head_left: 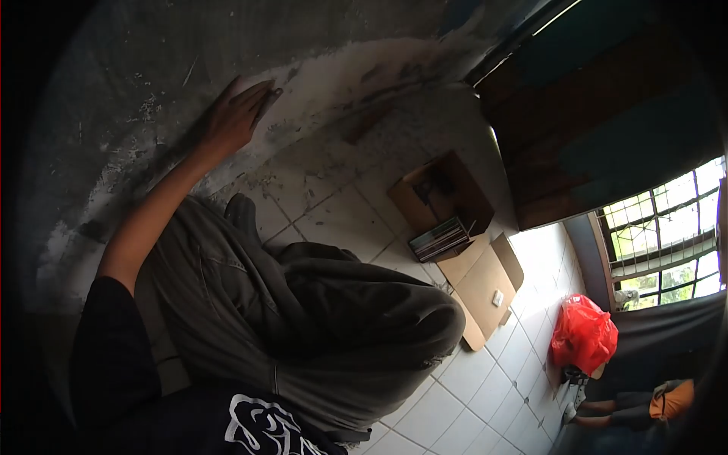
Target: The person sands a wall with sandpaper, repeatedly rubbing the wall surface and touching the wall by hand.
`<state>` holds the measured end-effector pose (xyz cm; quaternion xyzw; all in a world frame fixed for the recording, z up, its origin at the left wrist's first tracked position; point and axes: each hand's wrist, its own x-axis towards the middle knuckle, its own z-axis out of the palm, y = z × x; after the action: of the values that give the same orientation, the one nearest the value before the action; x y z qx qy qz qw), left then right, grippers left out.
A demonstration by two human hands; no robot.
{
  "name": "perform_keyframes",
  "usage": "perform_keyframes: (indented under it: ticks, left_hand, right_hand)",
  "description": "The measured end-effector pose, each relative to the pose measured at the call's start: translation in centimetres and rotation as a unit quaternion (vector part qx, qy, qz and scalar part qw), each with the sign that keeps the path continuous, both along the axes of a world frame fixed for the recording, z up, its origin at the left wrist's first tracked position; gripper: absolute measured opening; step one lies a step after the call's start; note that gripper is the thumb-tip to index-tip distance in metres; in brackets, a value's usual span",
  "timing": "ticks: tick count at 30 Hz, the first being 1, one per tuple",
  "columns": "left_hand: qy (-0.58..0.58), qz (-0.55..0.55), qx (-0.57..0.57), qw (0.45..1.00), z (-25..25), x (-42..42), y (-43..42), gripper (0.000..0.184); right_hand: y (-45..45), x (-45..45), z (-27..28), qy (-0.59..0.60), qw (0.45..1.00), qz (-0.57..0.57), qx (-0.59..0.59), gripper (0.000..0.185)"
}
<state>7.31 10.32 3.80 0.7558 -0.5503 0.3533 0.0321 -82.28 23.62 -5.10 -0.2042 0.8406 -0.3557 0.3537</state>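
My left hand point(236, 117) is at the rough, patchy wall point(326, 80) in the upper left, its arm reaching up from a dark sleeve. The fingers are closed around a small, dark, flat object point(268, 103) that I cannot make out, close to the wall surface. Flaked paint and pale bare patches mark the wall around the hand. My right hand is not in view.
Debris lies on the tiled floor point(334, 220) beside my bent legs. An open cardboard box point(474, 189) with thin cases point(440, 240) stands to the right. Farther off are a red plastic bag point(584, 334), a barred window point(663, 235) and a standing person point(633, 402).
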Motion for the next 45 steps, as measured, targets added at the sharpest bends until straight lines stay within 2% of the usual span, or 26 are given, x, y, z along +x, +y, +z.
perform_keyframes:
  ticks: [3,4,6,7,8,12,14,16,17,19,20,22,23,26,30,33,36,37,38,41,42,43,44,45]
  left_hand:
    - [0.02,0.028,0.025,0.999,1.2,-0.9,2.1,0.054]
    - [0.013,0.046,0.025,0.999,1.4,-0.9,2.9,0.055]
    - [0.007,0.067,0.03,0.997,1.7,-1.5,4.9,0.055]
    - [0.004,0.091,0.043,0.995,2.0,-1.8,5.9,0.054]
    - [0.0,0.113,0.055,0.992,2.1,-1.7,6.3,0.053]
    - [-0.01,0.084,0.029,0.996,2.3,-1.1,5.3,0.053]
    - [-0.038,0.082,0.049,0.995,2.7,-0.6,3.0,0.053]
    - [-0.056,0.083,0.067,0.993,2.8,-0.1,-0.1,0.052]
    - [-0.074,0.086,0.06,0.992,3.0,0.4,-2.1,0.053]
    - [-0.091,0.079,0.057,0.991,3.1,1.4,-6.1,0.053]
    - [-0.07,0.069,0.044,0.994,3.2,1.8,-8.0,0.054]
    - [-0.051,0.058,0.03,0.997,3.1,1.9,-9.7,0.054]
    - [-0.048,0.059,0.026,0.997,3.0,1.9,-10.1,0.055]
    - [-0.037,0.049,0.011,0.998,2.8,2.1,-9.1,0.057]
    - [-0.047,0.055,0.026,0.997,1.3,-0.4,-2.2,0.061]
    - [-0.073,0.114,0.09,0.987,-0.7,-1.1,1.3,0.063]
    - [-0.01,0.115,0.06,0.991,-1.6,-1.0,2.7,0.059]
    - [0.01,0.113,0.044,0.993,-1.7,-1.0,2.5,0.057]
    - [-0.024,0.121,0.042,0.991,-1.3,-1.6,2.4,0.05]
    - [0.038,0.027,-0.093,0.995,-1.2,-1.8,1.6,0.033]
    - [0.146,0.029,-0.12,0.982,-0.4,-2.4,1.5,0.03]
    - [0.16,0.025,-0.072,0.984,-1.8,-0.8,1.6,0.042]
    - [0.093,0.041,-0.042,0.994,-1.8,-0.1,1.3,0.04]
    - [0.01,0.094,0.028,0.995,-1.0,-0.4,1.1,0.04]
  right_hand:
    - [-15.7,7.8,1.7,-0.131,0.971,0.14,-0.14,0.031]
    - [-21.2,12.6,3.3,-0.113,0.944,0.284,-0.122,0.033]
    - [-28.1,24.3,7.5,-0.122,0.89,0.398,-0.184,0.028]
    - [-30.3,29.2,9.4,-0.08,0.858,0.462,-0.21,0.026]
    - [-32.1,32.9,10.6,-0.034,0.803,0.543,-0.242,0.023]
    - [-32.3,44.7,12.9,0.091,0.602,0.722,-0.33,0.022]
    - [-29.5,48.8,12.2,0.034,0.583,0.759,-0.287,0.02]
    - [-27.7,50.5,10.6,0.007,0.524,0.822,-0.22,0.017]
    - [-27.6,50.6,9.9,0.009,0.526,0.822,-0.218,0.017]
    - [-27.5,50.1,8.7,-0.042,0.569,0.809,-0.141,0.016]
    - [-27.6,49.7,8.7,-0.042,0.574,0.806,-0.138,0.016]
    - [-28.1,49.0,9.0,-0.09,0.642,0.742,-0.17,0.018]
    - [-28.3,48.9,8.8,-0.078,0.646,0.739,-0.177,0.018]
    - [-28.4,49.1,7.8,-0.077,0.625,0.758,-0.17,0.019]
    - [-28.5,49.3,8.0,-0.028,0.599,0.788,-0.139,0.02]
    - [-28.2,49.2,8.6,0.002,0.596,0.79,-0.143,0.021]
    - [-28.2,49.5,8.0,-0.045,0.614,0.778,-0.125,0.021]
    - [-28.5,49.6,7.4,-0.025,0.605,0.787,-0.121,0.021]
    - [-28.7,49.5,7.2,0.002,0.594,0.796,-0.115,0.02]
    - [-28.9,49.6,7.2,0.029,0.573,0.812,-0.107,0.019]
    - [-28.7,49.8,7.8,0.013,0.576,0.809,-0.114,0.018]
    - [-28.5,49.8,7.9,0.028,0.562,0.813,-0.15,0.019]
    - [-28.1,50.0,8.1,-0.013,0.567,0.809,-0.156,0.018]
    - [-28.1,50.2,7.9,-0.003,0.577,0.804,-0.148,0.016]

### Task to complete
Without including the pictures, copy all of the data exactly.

### Answer below
head_left: 
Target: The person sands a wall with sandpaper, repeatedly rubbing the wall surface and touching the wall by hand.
`<state>` holds the measured end-effector pose (xyz cm; quaternion xyzw; all in a world frame fixed for the recording, z up, its origin at the left wrist's first tracked position; point and axes: each hand's wrist, its own x-axis towards the middle knuckle, its own z-axis out of the palm, y = z × x; after the action: of the values that give the same orientation, the one nearest the value before the action; x y z qx qy qz qw), left then right, grippers left out.
A demonstration by two human hands; no robot.
{
  "name": "perform_keyframes",
  "usage": "perform_keyframes: (indented under it: ticks, left_hand, right_hand)",
  "description": "The measured end-effector pose, each relative to the pose measured at the call's start: translation in centimetres and rotation as a unit quaternion (vector part qx, qy, qz and scalar part qw), each with the sign that keeps the path continuous, both along the axes of a world frame fixed for the recording, z up, its origin at the left wrist's first tracked position; gripper: absolute measured opening; step one lies a step after the call's start; note that gripper is the thumb-tip to index-tip distance in metres; in brackets, a value's usual span",
  "timing": "ticks: tick count at 30 Hz, the first being 1, one per tuple",
  "columns": "left_hand: qy (-0.58..0.58), qz (-0.55..0.55), qx (-0.57..0.57), qw (0.45..1.00), z (-25..25), x (-42..42), y (-43..42), gripper (0.000..0.184); right_hand: y (-45..45), x (-45..45), z (-27..28), qy (-0.59..0.60), qw (0.45..1.00), qz (-0.57..0.57), qx (-0.59..0.59), gripper (0.000..0.185)"
}
<state>7.31 10.32 3.80 0.7558 -0.5503 0.3533 0.0321 -82.28 23.62 -5.10 -0.2042 0.8406 -0.3557 0.3537</state>
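My left hand point(236, 117) is at the rough, patchy wall point(326, 80) in the upper left, its arm reaching up from a dark sleeve. The fingers are closed around a small, dark, flat object point(268, 103) that I cannot make out, close to the wall surface. Flaked paint and pale bare patches mark the wall around the hand. My right hand is not in view.
Debris lies on the tiled floor point(334, 220) beside my bent legs. An open cardboard box point(474, 189) with thin cases point(440, 240) stands to the right. Farther off are a red plastic bag point(584, 334), a barred window point(663, 235) and a standing person point(633, 402).
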Motion for the next 45 steps, as measured, targets added at the sharpest bends until straight lines stay within 2% of the usual span, or 26 are given, x, y, z along +x, +y, +z.
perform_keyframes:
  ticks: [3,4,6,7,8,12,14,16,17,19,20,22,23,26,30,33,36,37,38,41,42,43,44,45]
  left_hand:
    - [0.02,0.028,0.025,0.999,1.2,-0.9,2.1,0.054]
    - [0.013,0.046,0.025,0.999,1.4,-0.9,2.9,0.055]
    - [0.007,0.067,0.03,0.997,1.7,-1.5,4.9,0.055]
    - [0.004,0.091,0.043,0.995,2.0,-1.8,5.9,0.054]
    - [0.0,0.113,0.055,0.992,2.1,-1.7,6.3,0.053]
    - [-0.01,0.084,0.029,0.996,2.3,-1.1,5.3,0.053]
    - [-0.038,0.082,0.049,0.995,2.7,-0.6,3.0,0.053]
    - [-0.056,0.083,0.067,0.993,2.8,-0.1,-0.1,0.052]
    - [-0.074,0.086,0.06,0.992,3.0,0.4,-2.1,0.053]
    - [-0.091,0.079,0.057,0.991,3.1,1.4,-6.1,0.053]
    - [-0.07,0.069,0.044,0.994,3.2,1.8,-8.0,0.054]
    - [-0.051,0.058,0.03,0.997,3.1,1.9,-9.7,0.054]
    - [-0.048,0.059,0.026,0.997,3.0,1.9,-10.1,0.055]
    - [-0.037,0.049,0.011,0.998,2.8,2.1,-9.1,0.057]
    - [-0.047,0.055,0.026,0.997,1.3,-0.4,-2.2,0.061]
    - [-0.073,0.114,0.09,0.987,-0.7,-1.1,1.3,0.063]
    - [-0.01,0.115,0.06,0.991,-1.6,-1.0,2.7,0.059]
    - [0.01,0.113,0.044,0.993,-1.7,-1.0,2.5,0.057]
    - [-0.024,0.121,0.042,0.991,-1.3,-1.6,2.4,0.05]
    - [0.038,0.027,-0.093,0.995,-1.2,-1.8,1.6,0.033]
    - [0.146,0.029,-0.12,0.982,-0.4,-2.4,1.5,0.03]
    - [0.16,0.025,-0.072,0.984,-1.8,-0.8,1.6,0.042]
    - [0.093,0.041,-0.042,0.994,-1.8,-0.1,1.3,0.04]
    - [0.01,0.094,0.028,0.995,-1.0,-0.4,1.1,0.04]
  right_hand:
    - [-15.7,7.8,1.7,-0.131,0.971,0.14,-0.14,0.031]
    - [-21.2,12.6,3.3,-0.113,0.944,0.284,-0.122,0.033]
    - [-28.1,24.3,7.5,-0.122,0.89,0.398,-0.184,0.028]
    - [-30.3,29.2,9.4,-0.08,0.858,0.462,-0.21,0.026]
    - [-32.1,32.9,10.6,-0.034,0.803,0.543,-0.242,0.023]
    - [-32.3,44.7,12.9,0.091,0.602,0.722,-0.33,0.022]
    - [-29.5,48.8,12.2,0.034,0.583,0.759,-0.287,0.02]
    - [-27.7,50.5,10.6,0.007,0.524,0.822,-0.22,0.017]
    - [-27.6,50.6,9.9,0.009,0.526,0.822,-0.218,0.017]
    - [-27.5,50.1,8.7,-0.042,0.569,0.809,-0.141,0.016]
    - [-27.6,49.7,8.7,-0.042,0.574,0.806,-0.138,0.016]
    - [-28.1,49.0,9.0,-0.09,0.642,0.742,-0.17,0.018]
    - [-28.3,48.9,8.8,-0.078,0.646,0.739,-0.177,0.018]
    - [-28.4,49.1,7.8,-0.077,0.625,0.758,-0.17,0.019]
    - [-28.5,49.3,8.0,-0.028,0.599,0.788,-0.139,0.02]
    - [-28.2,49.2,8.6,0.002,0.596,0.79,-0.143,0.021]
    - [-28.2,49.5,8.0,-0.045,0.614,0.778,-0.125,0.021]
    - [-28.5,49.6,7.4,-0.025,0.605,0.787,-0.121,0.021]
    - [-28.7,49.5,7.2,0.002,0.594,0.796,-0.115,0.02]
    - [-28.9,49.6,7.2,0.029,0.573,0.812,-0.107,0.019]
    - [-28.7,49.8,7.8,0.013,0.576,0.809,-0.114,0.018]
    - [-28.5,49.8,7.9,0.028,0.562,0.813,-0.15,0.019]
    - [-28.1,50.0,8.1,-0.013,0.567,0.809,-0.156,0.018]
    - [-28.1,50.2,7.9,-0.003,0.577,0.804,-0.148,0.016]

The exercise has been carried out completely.